Scott murdered Mr Johnston, while acting with others unknown, by repeatedly firing a gun at him on November 15, 2016, at the junction of Shields Road and Scotland Street in the south of the city.
Judge Lady Stacey told Scott on Wednesday: "You coldly and deliberately cut a man's life short, leaving a grieving family.
"You carried this out in a public street and showed no regard to not only your victim but also to members of the public.
She added: "The attack was a premeditated murderous assault which involved a lethal weapon.
"It has correctly been called an execution and was carried out in a public street. You have many convictions for crimes of violence."
The court heard that Mr Johnston was sitting in his Audi RS4 at the junction of Shields Road and Scotland Street at 11.40pm.
He and his friend Brian McMahon, 31, had just left the nearby Red Pepper restaurant in St Andrews Road where they had eaten.
Mr Johnston was waiting for the lights to change to green and chatting to his partner Danielle Carruthers on the phone when an Audi Q5 drove alongside and three shots rang out.
Two of the bullets hit Mr Johnston, who was known as EJ, in the head. One went through his brain causing an unsurvivable injury.
The third bullet hit rubber around the driver's door of Mr Johnston's car.
At the time of the shooting described in court by prosecutor Alex Prentice QC as "a well-planned execution", Mr Johnston was awaiting trial at the High Court on charges of dealing £640,000 worth of heroin.

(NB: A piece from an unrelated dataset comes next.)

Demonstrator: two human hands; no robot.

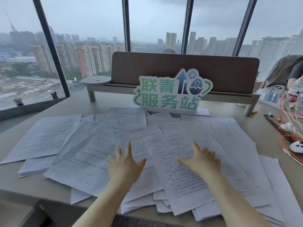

In evidence, Ms Carruthers, 33, who had a child with Mr Johnston, said she phoned him to see what time he would be home.
"There was a revving off the car and a loud bang. I was shouting: 'Euan are you alright?'"Mr Johnston's partner Danielle Carruthers
She said: "He said he was on the way to drop his friend Brian McMahon off and would be home soon.
"Immediately after he said that there was a revving off the car and a loud bang. I was shouting: 'Euan are you alright?'
" I didn't know what had happened. It wasn't until I heard Brian screaming 'Euan, Euan, Euan,' over and over again I knew something was wrong."
Ms Carruthers said she then heard someone say: "EJ has been shot in the face."
The court was shown CCTV footage which illustrated the timeline of the shooting of Mr Johnston.
After the jury returned their verdict Mr Prentice told the court that Scott had a number of previous convictions for carrying weapons and violence.
Scott showed no emotion as he was led away to begin his sentence.
His co-accused Anthony Ruthven, 33, was cleared of murdering Mr Johnston after prosecutor Alex Prentice withdrew the charges against him during the trial.
Detective superintendent Jim Kerr, senior investigating officer in the case, said: "We welcome the conviction of David Scott.
"This was a pre-planned, cold blooded murder of a young man in the middle of a busy area, and despite being targeted, was an act which was cowardly and without regard for any innocent bystanders who may have been in the vicinity.
"This type of violence involving illegal firearms will not be tolerated and regardless of who is involved, no one should be on our streets discharging them.
"Organised crime is a serious issue that affects individuals, communities and businesses across Scotland."
He added: "Our extensive investigation revealed to us that there was more than just one person at the scene of the shooting and we would ask anyone who has information that may be useful to contact police.
"Any new information will be thoroughly investigated."